§ Assignment:
Count each line below that has "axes" anywhere in it. Answer with the total alone.

--- Records Enclosed Below ---

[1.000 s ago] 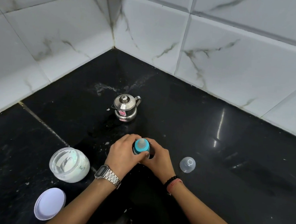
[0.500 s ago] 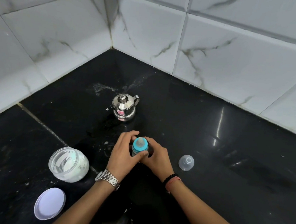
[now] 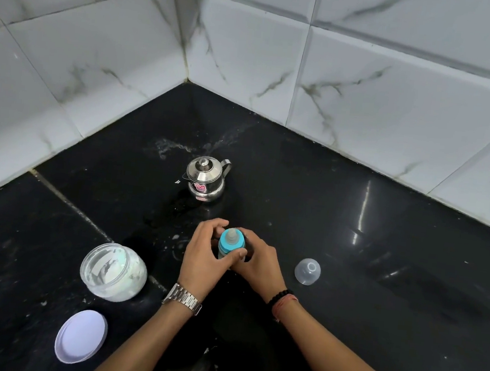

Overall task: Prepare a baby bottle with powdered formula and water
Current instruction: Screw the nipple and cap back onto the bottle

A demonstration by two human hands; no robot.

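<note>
A baby bottle (image 3: 231, 242) with a blue collar and a pale teat stands upright on the black counter. My left hand (image 3: 204, 259) curls round its left side, thumb across the front just under the collar. My right hand (image 3: 260, 262) grips the body from the right. Both hands hide most of the bottle below the collar. An open jar of white powder (image 3: 113, 271) stands to the left, and its white lid (image 3: 81, 336) lies flat nearer me. A small steel kettle (image 3: 206, 179) with its lid on stands behind the bottle.
The bottle's clear dome cap (image 3: 307, 271) lies on the counter to the right of my hands. White tiled walls (image 3: 369, 86) meet in a corner behind the kettle. Spilled powder and wet marks (image 3: 178, 235) dot the black counter (image 3: 389, 321) around the bottle.
My hands stay on the bottle with only a slight shift of the fingers round the collar. Everything else on the counter is where it was.
</note>
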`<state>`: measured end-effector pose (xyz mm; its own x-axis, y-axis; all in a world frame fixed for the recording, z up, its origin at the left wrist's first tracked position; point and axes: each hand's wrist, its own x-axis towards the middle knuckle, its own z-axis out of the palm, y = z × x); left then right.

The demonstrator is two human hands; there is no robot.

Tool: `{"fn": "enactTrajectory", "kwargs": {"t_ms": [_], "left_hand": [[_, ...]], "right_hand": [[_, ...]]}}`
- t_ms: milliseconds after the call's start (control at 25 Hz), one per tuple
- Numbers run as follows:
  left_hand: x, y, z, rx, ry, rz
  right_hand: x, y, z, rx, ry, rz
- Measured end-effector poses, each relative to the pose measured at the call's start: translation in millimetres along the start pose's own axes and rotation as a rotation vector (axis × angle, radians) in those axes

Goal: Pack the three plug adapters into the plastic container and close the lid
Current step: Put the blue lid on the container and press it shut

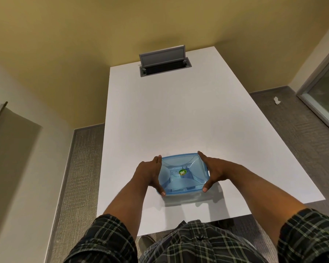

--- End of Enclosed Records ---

§ Reply to the task:
2